Exercise brief:
Two lines in the listing below mark the span: one contains "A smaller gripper" and one contains "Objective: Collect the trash". Reproduce both of them and everything between, exactly.

Exercise material:
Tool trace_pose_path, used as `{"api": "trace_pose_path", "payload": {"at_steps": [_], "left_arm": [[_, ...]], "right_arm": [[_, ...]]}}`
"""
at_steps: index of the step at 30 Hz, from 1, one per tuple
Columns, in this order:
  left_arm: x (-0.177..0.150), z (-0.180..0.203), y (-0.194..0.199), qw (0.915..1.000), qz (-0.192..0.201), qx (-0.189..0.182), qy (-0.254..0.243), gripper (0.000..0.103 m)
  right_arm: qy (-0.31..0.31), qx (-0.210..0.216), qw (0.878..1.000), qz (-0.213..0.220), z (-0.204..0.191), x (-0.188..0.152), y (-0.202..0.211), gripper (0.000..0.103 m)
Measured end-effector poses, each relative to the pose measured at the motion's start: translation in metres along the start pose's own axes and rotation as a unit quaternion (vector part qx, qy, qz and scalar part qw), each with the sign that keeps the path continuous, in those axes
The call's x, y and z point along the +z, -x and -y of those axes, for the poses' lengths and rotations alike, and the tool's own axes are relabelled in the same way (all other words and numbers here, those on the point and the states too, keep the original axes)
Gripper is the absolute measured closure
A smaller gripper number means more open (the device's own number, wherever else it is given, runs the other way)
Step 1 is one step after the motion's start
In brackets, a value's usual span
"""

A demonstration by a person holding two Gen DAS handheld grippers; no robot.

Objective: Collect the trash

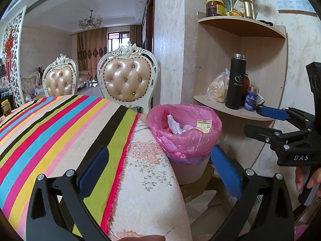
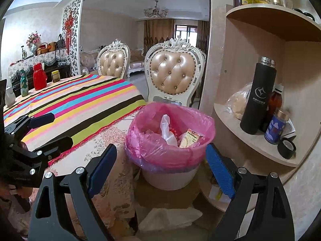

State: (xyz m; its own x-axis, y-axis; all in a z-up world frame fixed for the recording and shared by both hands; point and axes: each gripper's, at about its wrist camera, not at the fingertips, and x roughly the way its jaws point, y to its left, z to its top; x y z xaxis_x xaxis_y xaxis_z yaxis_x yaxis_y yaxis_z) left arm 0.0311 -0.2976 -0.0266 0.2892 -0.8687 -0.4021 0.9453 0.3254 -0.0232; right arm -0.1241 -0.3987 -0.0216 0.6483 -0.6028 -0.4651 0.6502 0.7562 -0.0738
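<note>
While the striped cloth (image 2: 80, 100) covers the worktop (image 2: 112, 140) on the left, the trash bin (image 2: 170, 176) stands just beside its edge, in front of a tufted chair (image 2: 173, 74). It is a pale tub lined with a crinkled pink bag (image 2: 160, 152) folded over the rim, holding white crumpled plastic (image 2: 167, 128) and a yellow-labelled packet (image 2: 190, 138). The left gripper (image 1: 160, 170) and right gripper (image 2: 161, 168) both stand wide apart and empty. The corner shelf (image 2: 250, 140) on the right carries a black flask (image 2: 258, 96).
</note>
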Motion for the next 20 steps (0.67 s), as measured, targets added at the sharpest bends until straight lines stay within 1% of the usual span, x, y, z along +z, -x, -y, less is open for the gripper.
{"api": "trace_pose_path", "payload": {"at_steps": [6,9,20], "left_arm": [[-0.0005,-0.0019,-0.0032,1.0,-0.002,0.003,0.002,0.005],[-0.0023,-0.0002,-0.0034,0.9999,-0.001,0.014,-0.004,0.005],[-0.0007,-0.0027,-0.0051,1.0,-0.005,0.001,0.001,0.005]], "right_arm": [[0.0,0.005,1.0,0.0,-0.0024,-0.0022,0.0003,0.018],[-0.003,0.005,1.0,-0.002,-0.0023,-0.0031,-0.0001,0.018],[-0.009,0.003,1.0,-0.002,0.0002,-0.0032,-0.0006,0.018]]}}
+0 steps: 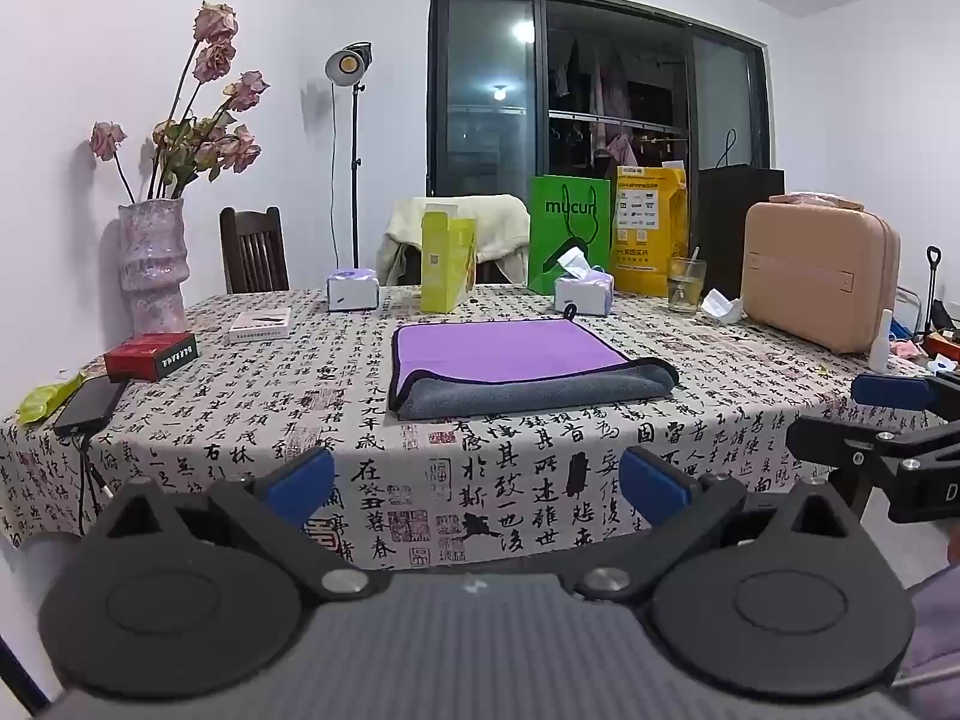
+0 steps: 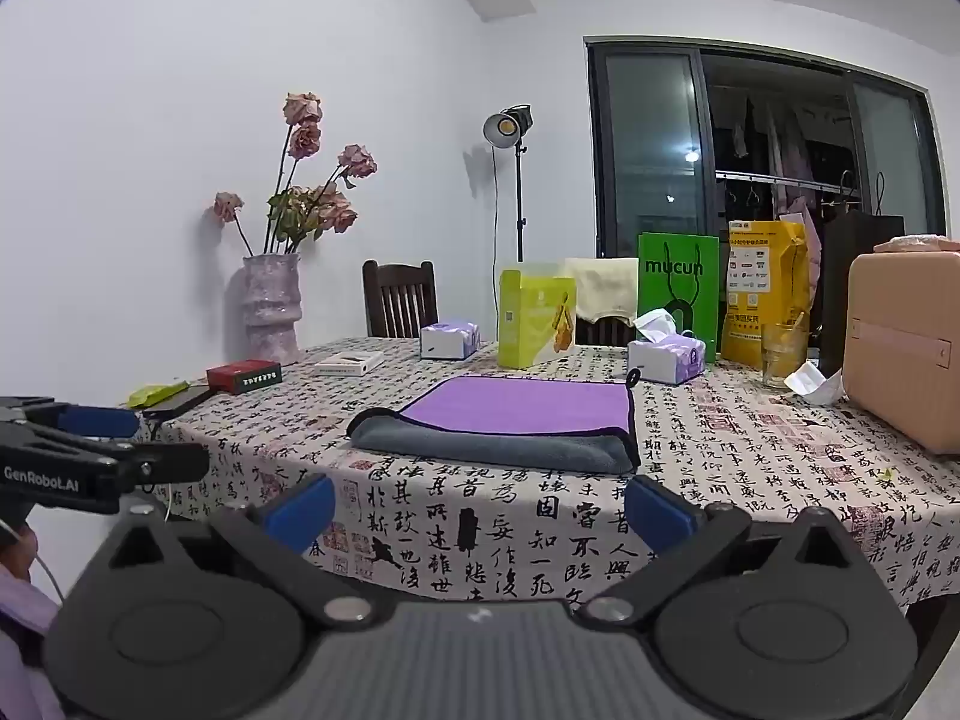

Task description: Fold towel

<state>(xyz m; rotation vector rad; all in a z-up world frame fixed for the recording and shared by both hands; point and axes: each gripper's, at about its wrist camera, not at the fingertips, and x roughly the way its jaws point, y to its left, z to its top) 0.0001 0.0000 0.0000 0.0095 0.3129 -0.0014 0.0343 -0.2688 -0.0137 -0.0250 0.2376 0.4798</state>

Output of the exercise:
A smaller gripper number means more open (the device's own number, wherever else it is given, runs the other way)
Step 1 is one step after the motion's start
In brackets, a value's usual span
"""

A demonstration by a person holding two Gen DAS handheld grippers; no robot.

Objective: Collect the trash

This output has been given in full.